Running into an argument error in Distributions when using fit_mle

tlnagy opened 3 years ago

tlnagy commented 3 years ago

I'm trying to fit a HMM to my data and I've reduce the problem to a MWE, I'll update if I can reduce it further.

using HMMBase #v1.0.6
using Distributions
using Random

model = MixtureModel([Normal(0.0, 0.0), LogNormal(7.9, 0.49)], [0.65, 0.35])

data=rand(model, 10000) 

# adapted from
# to fix suffstats error
function Distributions.fit_mle(D::Type{LogNormal{T}}, x::AbstractMatrix, w::AbstractVector) where {T}
    LogNormal(fit_mle(Normal{T}, log.(x), w))
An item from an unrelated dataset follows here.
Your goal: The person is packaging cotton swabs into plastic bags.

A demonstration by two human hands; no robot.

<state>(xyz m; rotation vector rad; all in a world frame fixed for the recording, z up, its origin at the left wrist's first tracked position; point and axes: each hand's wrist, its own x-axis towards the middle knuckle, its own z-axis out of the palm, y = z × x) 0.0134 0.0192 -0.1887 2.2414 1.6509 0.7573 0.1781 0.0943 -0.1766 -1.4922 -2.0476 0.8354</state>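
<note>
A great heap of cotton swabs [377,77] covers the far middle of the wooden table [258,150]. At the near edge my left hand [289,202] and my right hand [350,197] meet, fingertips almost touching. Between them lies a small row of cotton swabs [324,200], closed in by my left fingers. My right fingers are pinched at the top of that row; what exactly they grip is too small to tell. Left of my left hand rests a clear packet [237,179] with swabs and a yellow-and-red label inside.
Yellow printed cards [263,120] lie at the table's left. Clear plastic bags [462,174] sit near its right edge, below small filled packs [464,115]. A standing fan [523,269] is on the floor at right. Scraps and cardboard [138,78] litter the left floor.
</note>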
hmm = HMM([0.65 0.35; 0.35 0.65], [
        Normal(0.0, 1.0), 
        LogNormal(7.9, 0.49)

fit_mle(hmm, rand(model, 10, 241), display=:iter)

Gives me the following error

Iteration 0: logtot = -46.973035945669366
ArgumentError: Normal: the condition σ >= zero(σ) is not satisfied.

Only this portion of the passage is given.